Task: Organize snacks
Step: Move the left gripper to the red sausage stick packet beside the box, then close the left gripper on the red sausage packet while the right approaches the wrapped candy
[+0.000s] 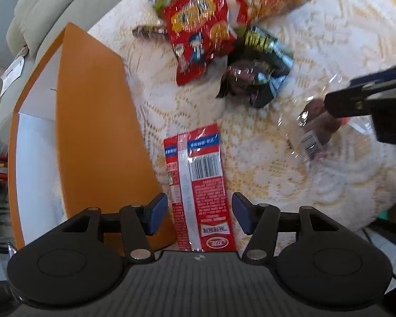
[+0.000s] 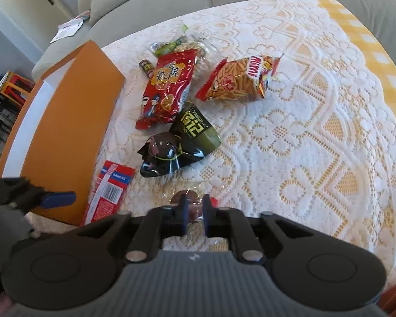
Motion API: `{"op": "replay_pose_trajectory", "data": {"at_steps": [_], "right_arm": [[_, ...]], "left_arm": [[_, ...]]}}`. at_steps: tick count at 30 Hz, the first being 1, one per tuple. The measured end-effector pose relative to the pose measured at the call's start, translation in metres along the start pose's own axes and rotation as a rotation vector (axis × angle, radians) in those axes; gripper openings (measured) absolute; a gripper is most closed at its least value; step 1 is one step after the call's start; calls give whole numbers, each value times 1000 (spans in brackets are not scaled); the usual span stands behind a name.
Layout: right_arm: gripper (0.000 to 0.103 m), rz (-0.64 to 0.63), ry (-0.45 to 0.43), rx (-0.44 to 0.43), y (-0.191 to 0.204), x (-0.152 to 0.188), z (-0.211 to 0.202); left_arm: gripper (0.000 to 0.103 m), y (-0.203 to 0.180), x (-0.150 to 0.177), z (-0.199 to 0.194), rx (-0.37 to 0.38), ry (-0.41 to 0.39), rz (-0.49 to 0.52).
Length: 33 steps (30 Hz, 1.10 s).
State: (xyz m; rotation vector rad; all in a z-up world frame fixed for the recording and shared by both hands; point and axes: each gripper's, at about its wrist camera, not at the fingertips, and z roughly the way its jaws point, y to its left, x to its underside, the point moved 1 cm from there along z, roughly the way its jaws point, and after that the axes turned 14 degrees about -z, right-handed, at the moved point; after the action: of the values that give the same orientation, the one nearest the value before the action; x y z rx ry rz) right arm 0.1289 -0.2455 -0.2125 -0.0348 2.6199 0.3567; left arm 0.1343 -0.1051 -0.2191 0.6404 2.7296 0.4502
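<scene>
Beside the orange box (image 1: 92, 137), the left tool (image 1: 200, 215) gaped around the red packet (image 1: 198, 185), while the right tool (image 2: 194, 219) pinched a clear-wrapped snack (image 2: 187, 198), likely for boxing.

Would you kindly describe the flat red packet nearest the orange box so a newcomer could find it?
Start at the tall orange box on the left of the lace tablecloth. Right beside its near corner lies a long flat red packet, between the open left tongs. Unlike the puffy bags beyond, it lies back side up, showing a barcode and a silver seam.
</scene>
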Motion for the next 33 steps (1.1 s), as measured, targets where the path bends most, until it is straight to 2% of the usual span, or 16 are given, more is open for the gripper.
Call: {"op": "replay_pose_trajectory", "data": {"at_steps": [1,7,12,19,23,27,30,31,32,33], "right_arm": [[31,-2,-2,2,1,0,1],[31,35,26,-34,-1,3,8],[31,66,25,-48,-4,5,8],[31,77,35,-66,-3,6,9],[35,140,64,-103,-10,9,16],[45,217,57,-168,-15,11,19],[47,268,50,-201,-16,12,23],[44,268,41,-202,-15,12,24],[36,263,35,-189,-13,13,24],[16,253,36,-176,-12,14,24]], "left_arm": [[67,0,0,4,-8,9,2],[67,0,-1,14,-26,27,10],[58,4,-3,11,-48,41,23],[57,-17,-6,7,-159,30,111],[59,-16,-11,19,-124,63,53],[71,-6,-11,20,-110,36,2],[70,-6,-7,18,-107,19,12],[69,-6,-6,18,-105,17,9],[60,-5,-6,18,-93,19,0],[46,-3,-5,17,-66,26,-14]]}}
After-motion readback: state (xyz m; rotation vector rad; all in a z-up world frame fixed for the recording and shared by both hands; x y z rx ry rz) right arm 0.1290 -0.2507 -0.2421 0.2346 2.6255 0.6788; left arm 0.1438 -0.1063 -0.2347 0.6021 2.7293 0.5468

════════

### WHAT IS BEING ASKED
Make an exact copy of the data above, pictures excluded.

### ANSWER SPACE
Task: Organize snacks
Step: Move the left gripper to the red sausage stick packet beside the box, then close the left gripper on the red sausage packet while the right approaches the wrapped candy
[+0.000s] 
[+0.000s] 
Motion API: `{"op": "replay_pose_trajectory", "data": {"at_steps": [_], "right_arm": [[_, ...]], "left_arm": [[_, ...]]}}`. at_steps: tick count at 30 Hz, the first being 1, one per tuple. The measured end-effector pose relative to the pose measured at the call's start, translation in metres along the start pose's own axes and rotation as a rotation vector (axis × angle, radians) in those axes; gripper openings (measured) absolute; a gripper is most closed at its least value; step 1 is one step after the call's start; calls give whole numbers, each value times 1000 (spans in brackets are not scaled); the usual span stands behind a name.
Layout: right_arm: gripper (0.000 to 0.103 m), rz (-0.64 to 0.63), ry (-0.45 to 0.43), rx (-0.44 to 0.43), y (-0.191 to 0.204), x (-0.152 to 0.188), z (-0.211 to 0.202); left_arm: gripper (0.000 to 0.103 m), y (-0.203 to 0.180), x (-0.150 to 0.177), z (-0.199 to 0.194), rx (-0.37 to 0.38), ry (-0.41 to 0.39), rz (-0.49 to 0.52).
Length: 33 steps (30 Hz, 1.10 s).
State: (xyz m; rotation vector rad; all in a z-up world frame fixed for the recording and shared by both hands; point and axes: each gripper's, at about its wrist camera, not at the fingertips, and z roughly the way its jaws point, y to its left, x to its underside, the point moved 1 cm from there along z, roughly the way its jaws point, and after that the axes turned 14 degrees about -z, right-handed, at the moved point; after the action: of the values that give the same orientation, the one nearest the value before the action; x y z rx ry rz) right arm 0.1289 -0.2455 -0.2125 -0.0348 2.6199 0.3567; left arm 0.1343 -0.1051 -0.2191 0.6404 2.7296 0.4502
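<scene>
Beside the orange box (image 1: 92, 137), the left tool (image 1: 200, 215) gaped around the red packet (image 1: 198, 185), while the right tool (image 2: 194, 219) pinched a clear-wrapped snack (image 2: 187, 198), likely for boxing.

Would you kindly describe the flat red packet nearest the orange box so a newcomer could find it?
Start at the tall orange box on the left of the lace tablecloth. Right beside its near corner lies a long flat red packet, between the open left tongs. Unlike the puffy bags beyond, it lies back side up, showing a barcode and a silver seam.
</scene>
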Motion for the next 33 steps (1.1 s), as measured, targets where the path bends most, until it is straight to 2% of the usual span, or 16 are given, more is open for the gripper.
Call: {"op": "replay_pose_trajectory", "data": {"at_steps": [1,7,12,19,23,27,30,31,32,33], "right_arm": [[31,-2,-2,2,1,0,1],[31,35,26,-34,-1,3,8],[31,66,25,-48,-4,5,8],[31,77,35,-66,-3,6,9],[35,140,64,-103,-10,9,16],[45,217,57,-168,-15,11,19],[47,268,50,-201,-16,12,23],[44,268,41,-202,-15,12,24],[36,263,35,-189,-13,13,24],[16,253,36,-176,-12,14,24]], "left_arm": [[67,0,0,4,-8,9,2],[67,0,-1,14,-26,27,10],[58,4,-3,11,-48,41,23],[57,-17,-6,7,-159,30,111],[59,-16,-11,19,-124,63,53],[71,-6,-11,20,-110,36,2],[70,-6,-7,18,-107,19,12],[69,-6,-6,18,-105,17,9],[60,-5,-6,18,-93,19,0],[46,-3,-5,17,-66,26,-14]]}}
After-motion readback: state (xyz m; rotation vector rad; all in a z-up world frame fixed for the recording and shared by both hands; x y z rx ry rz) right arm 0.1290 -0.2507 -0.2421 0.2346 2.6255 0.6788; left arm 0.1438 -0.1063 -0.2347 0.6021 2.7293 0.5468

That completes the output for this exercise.